The FCA has survived a complaint where a firm wanted a fee charged for cancelling its authorisation refunded.
The firm was charged a £1,300 fee after it missed the deadline to have its FCA authorisation cancelled.
The firm initially complained to the FCA saying it was unfair the fee was charged because it understood it had a different deadline.
The firm also complained that the impact of European directive Mifid II meant its business was no longer viable and the size of the fee did not take into account a recent fall in revenue.
The FCA initially rejected the complaint and it was then referred to the Complaints Commissioner.
In his decision, Complaints Commissioner Antony Townsend says it would have been helpful it the 31 March deadline had been explained to the firm on the two telephone calls it had with the FCA but that it “made no practical difference” because the cut-off had already been missed.
The FCA’s published policy is that a firm is liable to pay a full year’s fee unless they apply to cancel their authorisation before 1 April in any year.
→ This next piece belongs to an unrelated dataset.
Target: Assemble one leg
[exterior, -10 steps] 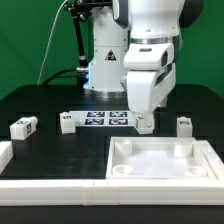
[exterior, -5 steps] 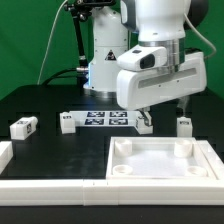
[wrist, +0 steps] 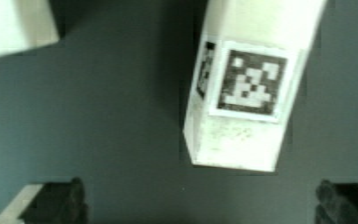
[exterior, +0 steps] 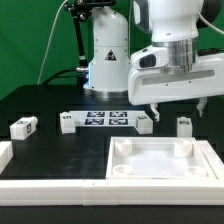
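You see the white tray (exterior: 160, 165) at the table's (exterior: 60, 145) edge nearest the exterior camera. Behind it, the gripper (exterior: 178, 108) hangs spread wide, holding nothing. The leg (exterior: 184, 124) stands below it, just beyond the tray.

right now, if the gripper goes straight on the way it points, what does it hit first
Most likely the small white plastic block-shaped leg with the black-and-white tag: the wrist view shows it ahead of the open gripper. Its fingers might straddle it and reach the black table; depth is unclear.
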Robot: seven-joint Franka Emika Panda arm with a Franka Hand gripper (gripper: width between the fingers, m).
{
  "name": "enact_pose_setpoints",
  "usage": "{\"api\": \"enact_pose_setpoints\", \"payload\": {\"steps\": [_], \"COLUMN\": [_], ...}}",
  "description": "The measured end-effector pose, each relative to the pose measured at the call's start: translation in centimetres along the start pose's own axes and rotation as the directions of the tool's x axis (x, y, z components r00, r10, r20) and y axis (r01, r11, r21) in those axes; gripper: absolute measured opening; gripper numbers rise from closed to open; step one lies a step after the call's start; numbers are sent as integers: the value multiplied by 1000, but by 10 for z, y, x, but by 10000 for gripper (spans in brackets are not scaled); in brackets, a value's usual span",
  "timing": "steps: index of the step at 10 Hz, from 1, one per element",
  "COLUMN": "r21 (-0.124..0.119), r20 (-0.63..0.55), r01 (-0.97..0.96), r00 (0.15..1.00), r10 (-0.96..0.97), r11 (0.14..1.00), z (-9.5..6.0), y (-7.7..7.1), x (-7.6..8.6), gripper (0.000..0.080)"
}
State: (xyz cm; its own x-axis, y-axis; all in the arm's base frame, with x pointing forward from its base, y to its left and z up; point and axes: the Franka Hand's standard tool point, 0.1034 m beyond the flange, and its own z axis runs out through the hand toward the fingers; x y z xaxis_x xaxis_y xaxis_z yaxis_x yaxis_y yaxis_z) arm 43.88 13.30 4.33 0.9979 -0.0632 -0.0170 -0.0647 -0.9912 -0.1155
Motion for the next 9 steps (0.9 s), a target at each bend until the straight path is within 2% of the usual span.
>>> {"api": "enact_pose_setpoints", "payload": {"steps": [4, 5, 7, 9], "r21": [-5, -11, -11, -14], "r20": [54, 147, 312, 463], "r01": [38, 38, 44, 40], "r00": [998, 988, 949, 886], "r10": [-38, -36, -38, -29], "r11": [999, 999, 999, 999], "z": [5, 10, 17, 19], "y": [3, -2, -14, -17], "x": [-5, -14, -12, -10], "gripper": [649, 649, 649, 649]}}
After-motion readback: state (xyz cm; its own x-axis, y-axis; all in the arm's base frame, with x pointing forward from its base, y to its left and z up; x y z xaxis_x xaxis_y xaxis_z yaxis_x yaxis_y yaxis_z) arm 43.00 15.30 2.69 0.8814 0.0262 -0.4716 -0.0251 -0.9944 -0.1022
In relation to the size of the fee, the Complaints Commissioner says the FCA’s policy on authorisation fees is clear – fees are calculated according to a firm’s income and the complainant firm was already being charged the minimum fee.
Townsend did not uphold the complaint.
The decision says: “There is a legitimate debate about whether the FCA’s fee charging policy ought to be changed; but I am afraid that this complaints scheme is not the means by which policies are changed – although information from complaints can and should inform the FCA’s policies.”
It adds: “I can see from the FCA’s records that staff have been reminded that they should explain the 31 March deadline in cases such as yours. The fact remains that the FCA has treated you in accordance with its published policies, which apply to all firms.”